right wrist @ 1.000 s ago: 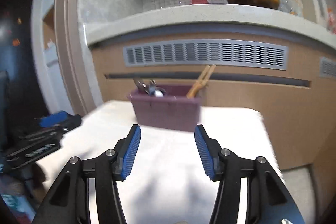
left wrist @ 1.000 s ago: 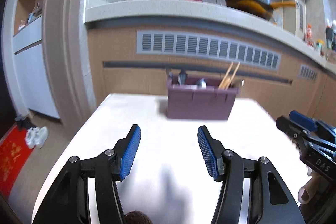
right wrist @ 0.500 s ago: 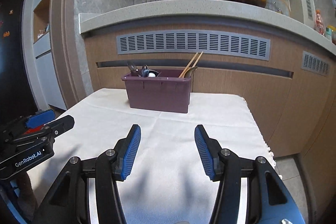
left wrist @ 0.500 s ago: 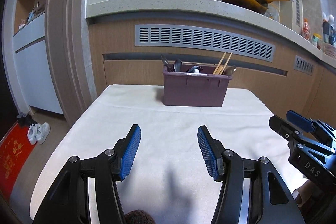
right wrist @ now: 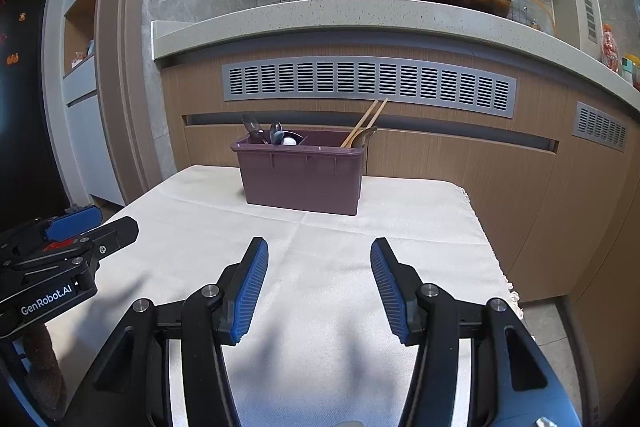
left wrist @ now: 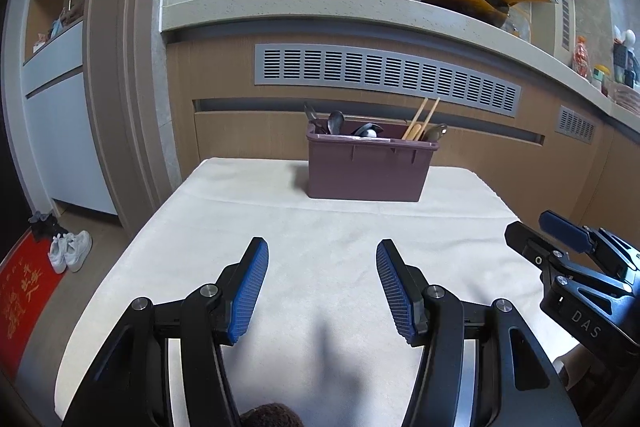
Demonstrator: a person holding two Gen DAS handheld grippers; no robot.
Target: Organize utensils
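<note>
Left gripper spread wide, holding nothing, hovering over white tablecloth. Right gripper likewise spread, nothing between blue pads. Purple bin upright at far edge of table, well ahead of both. Spoons at its left end, chopsticks leaning at right.

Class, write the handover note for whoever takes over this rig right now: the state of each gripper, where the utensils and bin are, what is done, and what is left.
Left gripper: open, empty, above the white cloth.
Right gripper: open, empty, alongside it.
Purple bin stands at the table's far edge. Spoons sit in its left end, chopsticks lean in its right end.
Done: every visible utensil is already in the bin; none lie on the cloth.
Left: probably sorting them by compartment; the dividers inside are hard to see.
</note>
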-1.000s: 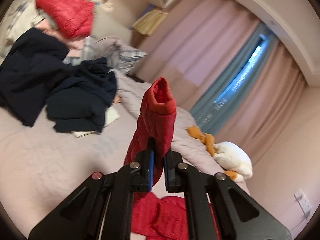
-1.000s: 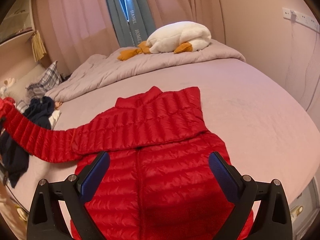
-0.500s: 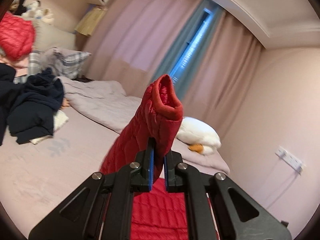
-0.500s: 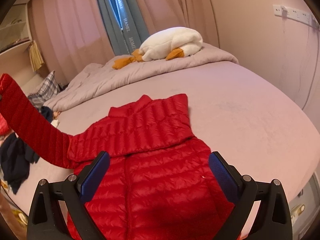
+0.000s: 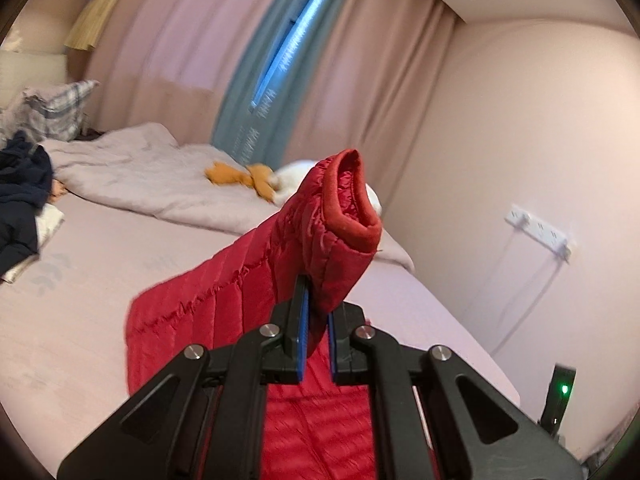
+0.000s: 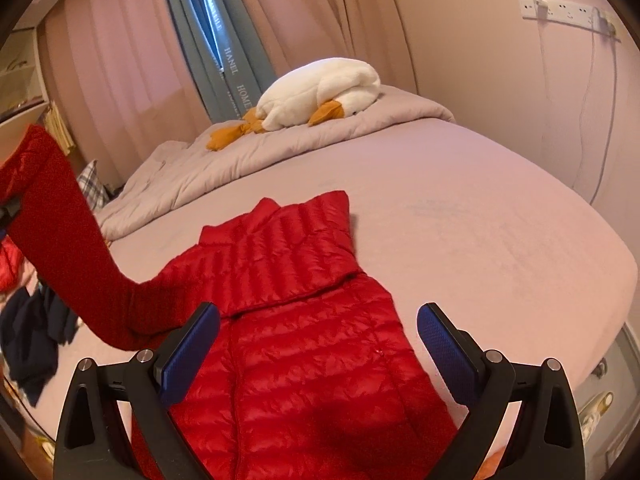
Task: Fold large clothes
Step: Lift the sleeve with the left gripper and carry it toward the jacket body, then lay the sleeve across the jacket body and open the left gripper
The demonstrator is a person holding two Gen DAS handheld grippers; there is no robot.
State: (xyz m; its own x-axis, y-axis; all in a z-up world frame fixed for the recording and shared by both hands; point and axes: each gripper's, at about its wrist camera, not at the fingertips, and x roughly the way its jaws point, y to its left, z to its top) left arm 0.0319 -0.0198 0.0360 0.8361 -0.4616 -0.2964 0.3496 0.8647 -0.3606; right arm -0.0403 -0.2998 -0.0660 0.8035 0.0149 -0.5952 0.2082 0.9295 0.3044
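Note:
A red quilted down jacket (image 6: 304, 344) lies flat on the pink bed (image 6: 500, 216), one sleeve folded across its upper body. My left gripper (image 5: 316, 320) is shut on the cuff of the other sleeve (image 5: 340, 216) and holds it up above the jacket. In the right wrist view that raised sleeve (image 6: 60, 240) stretches up to the left edge. My right gripper (image 6: 318, 344) is open and empty, hovering over the lower part of the jacket.
A white plush duck (image 6: 320, 92) lies on a crumpled grey quilt (image 6: 248, 152) at the bed's far end. Dark clothes (image 5: 20, 196) are piled at the left of the bed. Curtains (image 5: 280, 60) and a wall with a power strip (image 5: 540, 232) stand beyond.
My left gripper has swung the held sleeve up and to the right, over the jacket body. The right gripper has stayed open above the jacket and moved in slightly.

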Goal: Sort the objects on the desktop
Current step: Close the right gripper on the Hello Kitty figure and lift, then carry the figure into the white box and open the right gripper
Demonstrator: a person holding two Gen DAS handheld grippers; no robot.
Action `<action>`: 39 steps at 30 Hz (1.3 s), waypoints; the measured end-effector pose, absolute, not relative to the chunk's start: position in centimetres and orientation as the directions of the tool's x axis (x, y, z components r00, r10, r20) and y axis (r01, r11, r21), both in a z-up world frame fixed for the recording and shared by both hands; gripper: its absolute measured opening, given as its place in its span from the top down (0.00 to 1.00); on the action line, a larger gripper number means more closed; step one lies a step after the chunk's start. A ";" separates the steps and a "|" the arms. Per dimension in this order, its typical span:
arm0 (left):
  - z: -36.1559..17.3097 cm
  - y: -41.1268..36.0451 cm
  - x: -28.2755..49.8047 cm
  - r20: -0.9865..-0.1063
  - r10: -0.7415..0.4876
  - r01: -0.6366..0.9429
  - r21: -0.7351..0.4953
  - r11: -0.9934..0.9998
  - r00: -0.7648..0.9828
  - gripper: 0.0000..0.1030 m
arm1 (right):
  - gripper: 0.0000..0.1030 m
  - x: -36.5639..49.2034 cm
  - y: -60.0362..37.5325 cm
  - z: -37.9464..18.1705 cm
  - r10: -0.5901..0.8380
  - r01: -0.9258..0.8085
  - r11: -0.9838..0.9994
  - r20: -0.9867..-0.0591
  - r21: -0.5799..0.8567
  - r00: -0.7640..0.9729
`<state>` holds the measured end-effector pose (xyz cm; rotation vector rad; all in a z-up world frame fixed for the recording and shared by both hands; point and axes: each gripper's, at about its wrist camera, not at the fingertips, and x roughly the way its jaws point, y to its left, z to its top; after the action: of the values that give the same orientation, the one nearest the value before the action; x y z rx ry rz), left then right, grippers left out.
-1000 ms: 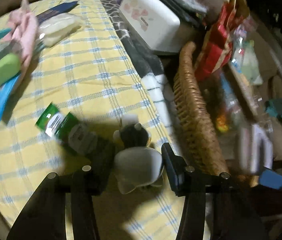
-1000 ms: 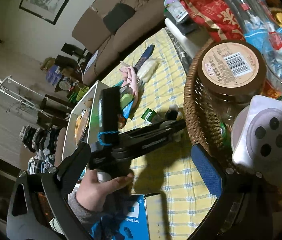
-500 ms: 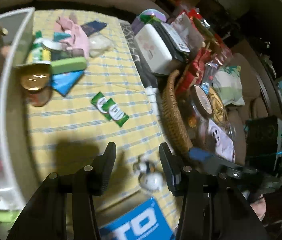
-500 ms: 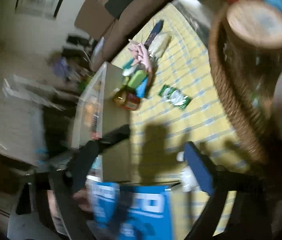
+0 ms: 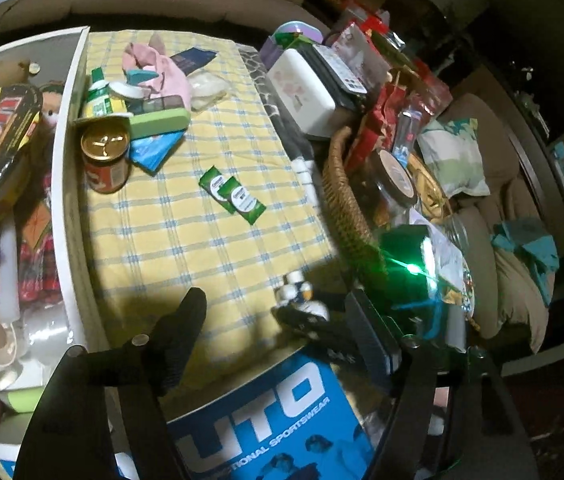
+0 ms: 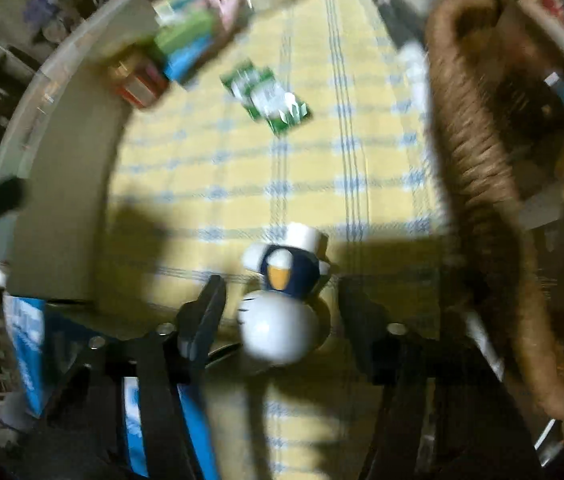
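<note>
While the right gripper (image 6: 282,308) sits low over the table w/ its jaws apart on either side of a small toy figure (image 6: 282,304), the step in hand looks like a pick: the toy is bracketed but not yet pinched. The view is blurred, so contact w/ either finger can't be ruled out. Next move prob. calls for closing gently on the round white body, which looks smooth, hard and likely to slip, then carrying it to a bin. The left gripper (image 5: 277,332) hangs higher, jaws wide, holding nothing, above a glossy blue box (image 5: 265,420) at the table's near edge. The toy lies on a soft yellow checked cloth (image 5: 185,232). Farther out: two flat green packets (image 5: 233,194), crinkly foil by the look. A coarse woven basket (image 5: 346,204) stands right of the cloth, a white bin (image 5: 61,184) left. Beyond, a metal can (image 5: 106,158).
</note>
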<state>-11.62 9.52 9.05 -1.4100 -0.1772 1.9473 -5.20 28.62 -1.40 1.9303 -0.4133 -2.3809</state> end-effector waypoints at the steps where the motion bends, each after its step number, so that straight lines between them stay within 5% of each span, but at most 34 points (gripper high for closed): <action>1: 8.9 9.3 -11.6 -0.777 0.612 -0.465 -0.493 -0.736 -0.145 0.27 | 0.62 -5.4 28.6 -2.1 -0.211 -0.131 -0.962 -0.955 0.241 -0.207; 8: 8.3 9.0 -10.6 -0.758 0.643 -0.497 -0.519 -0.695 -0.108 0.21 | 0.62 -5.2 30.3 1.5 -0.334 -0.111 -0.909 -0.863 0.401 -0.380; 14: 10.6 8.2 -8.4 -0.652 0.746 -0.558 -0.574 -0.600 -0.132 0.12 | 0.62 -4.3 31.8 6.9 -0.627 -0.028 -0.646 -0.551 0.763 -0.551; 20: 14.3 4.0 -6.9 -0.579 0.788 -0.582 -0.573 -0.577 -0.211 0.11 | 0.62 -5.7 27.7 8.9 -0.723 0.067 -0.552 -0.436 0.831 -0.536; 27: 16.1 -5.2 -7.4 -0.582 0.732 -0.527 -0.523 -0.670 -0.354 0.11 | 0.62 -8.5 18.2 10.5 -0.786 0.155 -0.557 -0.457 0.816 -0.416; 39: 13.2 -23.1 -10.8 -0.622 0.431 -0.120 -0.477 -0.871 -0.654 0.11 | 0.62 -16.2 -0.1 7.1 -0.735 0.227 -0.677 -0.657 0.700 -0.166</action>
<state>-10.76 -23.13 13.16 -1.1058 -0.5762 2.5404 -16.23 -0.06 7.11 1.4513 -0.5985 -1.9054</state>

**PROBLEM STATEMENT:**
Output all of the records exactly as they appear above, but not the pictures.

**RESULT FOR THIS EXERCISE:**
right wrist @ 1.000 s ago: 
left wrist @ 1.000 s ago: 
right wrist @ 0.500 s ago: 
left wrist @ 0.500 s ago: 
right wrist @ now: 
left wrist @ now: 
Demonstrator: a person holding two Gen DAS handheld grippers; no robot.
Target: Organize utensils
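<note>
Left gripper spread wide, holding nothing, hovering over white tablecloth. Right gripper likewise spread, nothing between blue pads. Purple bin upright at far edge of table, well ahead of both. Spoons at its left end, chopsticks leaning at right.

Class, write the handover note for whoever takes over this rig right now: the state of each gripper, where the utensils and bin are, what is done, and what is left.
Left gripper: open, empty, above the white cloth.
Right gripper: open, empty, alongside it.
Purple bin stands at the table's far edge. Spoons sit in its left end, chopsticks lean in its right end.
Done: every visible utensil is already in the bin; none lie on the cloth.
Left: probably sorting them by compartment; the dividers inside are hard to see.
</note>
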-1.000s: 
-1.000s: 
-0.500s: 
-0.500s: 
+0.000s: 
+0.000s: 
Task: Fold large clothes
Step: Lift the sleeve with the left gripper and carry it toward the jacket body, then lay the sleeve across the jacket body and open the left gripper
The demonstrator is a person holding two Gen DAS handheld grippers; there is no robot.
State: (xyz m; its own x-axis, y-axis; all in a z-up world frame fixed for the recording and shared by both hands; point and axes: each gripper's, at about its wrist camera, not at the fingertips, and x roughly the way its jaws point, y to its left, z to its top) left arm 0.0319 -0.0198 0.0360 0.8361 -0.4616 -0.2964 0.3496 0.8647 -0.3606; right arm -0.0403 -0.2998 -0.0660 0.8035 0.0149 -0.5952 0.2082 0.9295 0.3044
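Note:
A red quilted down jacket (image 6: 304, 344) lies flat on the pink bed (image 6: 500, 216), one sleeve folded across its upper body. My left gripper (image 5: 316, 320) is shut on the cuff of the other sleeve (image 5: 340, 216) and holds it up above the jacket. In the right wrist view that raised sleeve (image 6: 60, 240) stretches up to the left edge. My right gripper (image 6: 318, 344) is open and empty, hovering over the lower part of the jacket.
A white plush duck (image 6: 320, 92) lies on a crumpled grey quilt (image 6: 248, 152) at the bed's far end. Dark clothes (image 5: 20, 196) are piled at the left of the bed. Curtains (image 5: 280, 60) and a wall with a power strip (image 5: 540, 232) stand beyond.
My left gripper has swung the held sleeve up and to the right, over the jacket body. The right gripper has stayed open above the jacket and moved in slightly.
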
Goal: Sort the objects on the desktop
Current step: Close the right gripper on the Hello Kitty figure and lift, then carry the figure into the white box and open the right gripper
Demonstrator: a person holding two Gen DAS handheld grippers; no robot.
Action `<action>`: 39 steps at 30 Hz (1.3 s), waypoints; the measured end-effector pose, absolute, not relative to the chunk's start: position in centimetres and orientation as the directions of the tool's x axis (x, y, z components r00, r10, r20) and y axis (r01, r11, r21), both in a z-up world frame fixed for the recording and shared by both hands; gripper: its absolute measured opening, given as its place in its span from the top down (0.00 to 1.00); on the action line, a larger gripper number means more closed; step one lies a step after the chunk's start. A ";" separates the steps and a "|" the arms. Per dimension in this order, its typical span:
arm0 (left):
  - z: -36.1559..17.3097 cm
  - y: -41.1268..36.0451 cm
  - x: -28.2755..49.8047 cm
  - r20: -0.9865..-0.1063
  - r10: -0.7415..0.4876
  - r01: -0.6366..0.9429
  - r21: -0.7351..0.4953
  - r11: -0.9934..0.9998
  - r00: -0.7648..0.9828
  - gripper: 0.0000..0.1030 m
arm1 (right):
  - gripper: 0.0000..0.1030 m
  - x: -36.5639..49.2034 cm
  - y: -60.0362..37.5325 cm
  - z: -37.9464..18.1705 cm
  - r10: -0.5901..0.8380
  - r01: -0.9258..0.8085
  - r11: -0.9838..0.9994
  - r20: -0.9867..-0.0591
  - r21: -0.5799..0.8567
  - r00: -0.7640..0.9729
`<state>` holds the measured end-effector pose (xyz cm; rotation vector rad; all in a z-up world frame fixed for the recording and shared by both hands; point and axes: each gripper's, at about its wrist camera, not at the fingertips, and x roughly the way its jaws point, y to its left, z to its top; after the action: of the values that give the same orientation, the one nearest the value before the action; x y z rx ry rz), left then right, grippers left out.
-1000 ms: 
-1000 ms: 
-500 ms: 
-500 ms: 
+0 ms: 
+0 ms: 
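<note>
While the right gripper (image 6: 282,308) sits low over the table w/ its jaws apart on either side of a small toy figure (image 6: 282,304), the step in hand looks like a pick: the toy is bracketed but not yet pinched. The view is blurred, so contact w/ either finger can't be ruled out. Next move prob. calls for closing gently on the round white body, which looks smooth, hard and likely to slip, then carrying it to a bin. The left gripper (image 5: 277,332) hangs higher, jaws wide, holding nothing, above a glossy blue box (image 5: 265,420) at the table's near edge. The toy lies on a soft yellow checked cloth (image 5: 185,232). Farther out: two flat green packets (image 5: 233,194), crinkly foil by the look. A coarse woven basket (image 5: 346,204) stands right of the cloth, a white bin (image 5: 61,184) left. Beyond, a metal can (image 5: 106,158).
</note>
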<state>-11.62 9.52 9.05 -1.4100 -0.1772 1.9473 -5.20 28.62 -1.40 1.9303 -0.4133 -2.3809</state> end-effector waypoints at the steps where the motion bends, each after its step number, so that straight lines between them stay within 5% of each span, but at most 34 points (gripper high for closed): <action>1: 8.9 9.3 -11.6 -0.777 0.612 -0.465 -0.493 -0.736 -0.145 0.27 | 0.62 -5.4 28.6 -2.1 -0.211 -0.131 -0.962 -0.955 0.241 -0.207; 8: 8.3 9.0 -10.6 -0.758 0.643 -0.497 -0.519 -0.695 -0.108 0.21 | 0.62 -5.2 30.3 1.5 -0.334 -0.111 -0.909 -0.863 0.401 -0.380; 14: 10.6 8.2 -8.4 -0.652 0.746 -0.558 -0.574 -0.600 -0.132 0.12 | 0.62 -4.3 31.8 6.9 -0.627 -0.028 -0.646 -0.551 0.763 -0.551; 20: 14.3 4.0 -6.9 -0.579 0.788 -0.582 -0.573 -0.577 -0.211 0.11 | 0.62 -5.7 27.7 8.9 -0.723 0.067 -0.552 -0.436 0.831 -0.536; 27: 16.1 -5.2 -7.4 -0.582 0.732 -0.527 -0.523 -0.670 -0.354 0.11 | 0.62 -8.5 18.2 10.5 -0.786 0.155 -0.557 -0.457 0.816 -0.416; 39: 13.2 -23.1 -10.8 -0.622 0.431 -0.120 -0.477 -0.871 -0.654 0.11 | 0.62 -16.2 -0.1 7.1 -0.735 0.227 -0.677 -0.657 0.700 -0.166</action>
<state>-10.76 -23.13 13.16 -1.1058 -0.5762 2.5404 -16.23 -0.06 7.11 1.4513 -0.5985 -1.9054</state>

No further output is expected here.